From the first line of the records through the line containing "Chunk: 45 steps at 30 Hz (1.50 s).", retype every line exactly and nothing else.

→ **Given data**:
#####
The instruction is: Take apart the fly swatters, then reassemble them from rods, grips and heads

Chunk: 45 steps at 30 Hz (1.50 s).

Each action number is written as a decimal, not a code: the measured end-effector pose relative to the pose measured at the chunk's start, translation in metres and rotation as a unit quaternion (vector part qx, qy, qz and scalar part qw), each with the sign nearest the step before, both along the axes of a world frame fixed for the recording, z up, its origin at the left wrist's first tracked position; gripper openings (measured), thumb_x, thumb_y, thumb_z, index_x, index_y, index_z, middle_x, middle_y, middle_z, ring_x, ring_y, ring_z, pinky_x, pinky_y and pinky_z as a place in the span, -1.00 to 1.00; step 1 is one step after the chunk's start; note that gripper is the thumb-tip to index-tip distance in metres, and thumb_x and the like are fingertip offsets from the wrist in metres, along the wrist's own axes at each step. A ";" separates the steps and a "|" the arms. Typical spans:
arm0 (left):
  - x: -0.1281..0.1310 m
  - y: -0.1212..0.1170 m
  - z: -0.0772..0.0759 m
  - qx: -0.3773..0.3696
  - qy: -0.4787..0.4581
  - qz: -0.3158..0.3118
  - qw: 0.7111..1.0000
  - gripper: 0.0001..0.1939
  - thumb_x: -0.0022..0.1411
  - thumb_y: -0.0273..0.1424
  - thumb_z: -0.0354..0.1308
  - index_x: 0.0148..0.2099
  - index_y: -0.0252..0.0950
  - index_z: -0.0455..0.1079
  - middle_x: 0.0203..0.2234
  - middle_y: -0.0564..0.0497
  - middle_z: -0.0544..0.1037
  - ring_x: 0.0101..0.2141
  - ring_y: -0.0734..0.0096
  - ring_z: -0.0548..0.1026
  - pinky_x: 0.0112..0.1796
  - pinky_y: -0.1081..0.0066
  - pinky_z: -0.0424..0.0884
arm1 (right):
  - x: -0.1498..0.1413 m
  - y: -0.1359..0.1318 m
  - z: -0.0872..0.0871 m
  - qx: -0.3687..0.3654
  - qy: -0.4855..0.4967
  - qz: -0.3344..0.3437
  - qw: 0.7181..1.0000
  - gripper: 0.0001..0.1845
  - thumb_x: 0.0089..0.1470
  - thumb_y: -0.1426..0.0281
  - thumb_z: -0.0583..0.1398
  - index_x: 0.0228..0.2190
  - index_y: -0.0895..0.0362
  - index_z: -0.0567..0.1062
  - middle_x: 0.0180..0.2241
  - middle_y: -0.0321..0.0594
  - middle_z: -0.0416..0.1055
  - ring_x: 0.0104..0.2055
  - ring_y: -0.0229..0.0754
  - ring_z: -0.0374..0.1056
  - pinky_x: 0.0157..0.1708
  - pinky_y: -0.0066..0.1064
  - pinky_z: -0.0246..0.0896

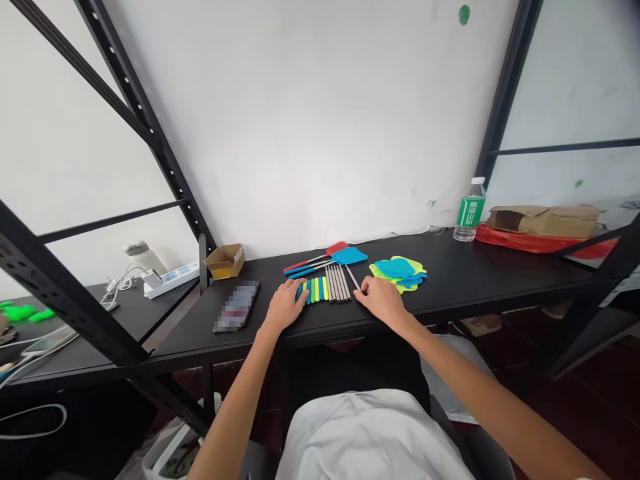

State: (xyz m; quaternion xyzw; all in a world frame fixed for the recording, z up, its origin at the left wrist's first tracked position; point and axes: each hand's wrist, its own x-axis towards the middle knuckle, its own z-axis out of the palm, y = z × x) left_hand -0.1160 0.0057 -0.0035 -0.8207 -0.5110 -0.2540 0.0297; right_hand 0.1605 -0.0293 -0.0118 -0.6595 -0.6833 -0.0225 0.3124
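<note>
My left hand (287, 304) is at the left end of a row of blue, green and yellow plastic handles (316, 290). Its thumb and fingers close around a blue handle (299, 291). Just right of the handles lie several thin metal rods (338, 283), side by side. My right hand (384, 299) pinches the near end of one slanting metal rod (353, 277), slightly apart from the others. Beyond that hand is a pile of blue and yellow-green fly swatter heads (399, 268). Behind the rods rest a red fly swatter (336, 248) and blue fly swatters (349, 255).
On the black table (280, 327), a phone (237, 305) and a small open cardboard box (225, 261) stand left. A water bottle (470, 210) is at the back right, beside cardboard (555, 220) on red plastic. Black metal posts (145, 120) frame the table.
</note>
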 end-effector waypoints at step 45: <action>0.009 -0.018 0.017 0.066 -0.079 0.058 0.993 -0.63 0.46 -0.20 -0.17 0.07 -0.18 0.40 -0.30 -0.01 0.60 -0.40 0.27 0.52 -0.41 0.39 0.25 | 0.018 0.014 0.008 -0.040 0.583 0.158 0.796 -0.72 -0.03 0.23 0.24 -0.28 0.12 0.41 -0.29 -0.12 0.55 -0.42 -0.22 0.43 -0.61 -0.54 0.15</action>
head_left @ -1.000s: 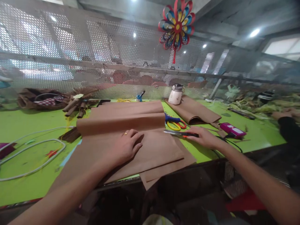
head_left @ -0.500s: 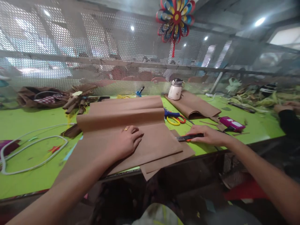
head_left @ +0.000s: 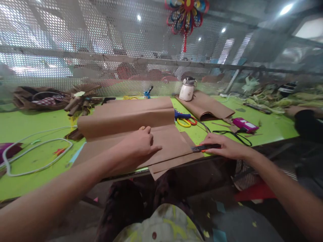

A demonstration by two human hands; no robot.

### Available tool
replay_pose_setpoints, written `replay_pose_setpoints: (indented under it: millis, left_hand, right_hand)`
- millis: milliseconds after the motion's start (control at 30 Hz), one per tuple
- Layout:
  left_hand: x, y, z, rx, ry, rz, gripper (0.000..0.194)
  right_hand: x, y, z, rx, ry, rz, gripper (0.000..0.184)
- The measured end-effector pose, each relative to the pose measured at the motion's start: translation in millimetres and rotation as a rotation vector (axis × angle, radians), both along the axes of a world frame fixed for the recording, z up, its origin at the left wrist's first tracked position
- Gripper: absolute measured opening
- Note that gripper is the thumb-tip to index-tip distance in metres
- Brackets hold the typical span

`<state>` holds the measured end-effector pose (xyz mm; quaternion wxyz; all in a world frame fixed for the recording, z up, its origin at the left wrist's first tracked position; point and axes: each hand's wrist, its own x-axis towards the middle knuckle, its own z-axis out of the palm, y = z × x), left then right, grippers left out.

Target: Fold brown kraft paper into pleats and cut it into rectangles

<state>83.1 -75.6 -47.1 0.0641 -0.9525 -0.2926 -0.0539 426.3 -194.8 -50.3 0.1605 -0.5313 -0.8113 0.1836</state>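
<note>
Sheets of brown kraft paper (head_left: 171, 143) lie stacked at the table's front edge, their back part folded over in a curved roll. My left hand (head_left: 142, 143), with a ring on one finger, rests on the top sheet. Its thumb points right, apart from the bent fingers, and it holds nothing that I can see. My right hand (head_left: 224, 145) is closed around a black and orange utility knife (head_left: 205, 148), whose front end meets the right edge of the paper. Scissors (head_left: 185, 119) with blue, yellow and red handles lie behind, partly under the paper.
A white bottle (head_left: 187, 90) stands on folded brown paper (head_left: 214, 107) at the back. A purple box (head_left: 245, 125) and a black cord lie on the right of the green table (head_left: 275, 129). White cable (head_left: 37, 173) loops at left. Another person's sleeve (head_left: 309, 126) shows far right.
My left hand has shifted right over the paper, its fingers more bent and its thumb stuck out. The knife in my right hand is now at the paper's front right corner. The camera view has tilted down.
</note>
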Motion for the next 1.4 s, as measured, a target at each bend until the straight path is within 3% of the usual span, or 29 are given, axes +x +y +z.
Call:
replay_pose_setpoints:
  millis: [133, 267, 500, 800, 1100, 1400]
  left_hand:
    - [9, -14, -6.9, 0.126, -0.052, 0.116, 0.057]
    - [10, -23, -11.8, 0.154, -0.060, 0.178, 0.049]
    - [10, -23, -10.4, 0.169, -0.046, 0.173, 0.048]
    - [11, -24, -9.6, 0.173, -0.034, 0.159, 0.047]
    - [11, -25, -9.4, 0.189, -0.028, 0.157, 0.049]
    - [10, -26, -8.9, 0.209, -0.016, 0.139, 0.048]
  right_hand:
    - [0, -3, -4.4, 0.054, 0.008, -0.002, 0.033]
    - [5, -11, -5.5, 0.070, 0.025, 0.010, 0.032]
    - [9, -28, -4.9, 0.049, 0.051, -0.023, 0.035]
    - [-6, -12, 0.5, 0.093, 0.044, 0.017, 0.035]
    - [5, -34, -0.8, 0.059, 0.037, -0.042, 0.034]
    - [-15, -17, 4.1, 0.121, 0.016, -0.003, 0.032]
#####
→ **Exercise result**:
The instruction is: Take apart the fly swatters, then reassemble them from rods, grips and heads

Chunk: 45 steps at 30 Hz (1.50 s).

That wraps up the exercise.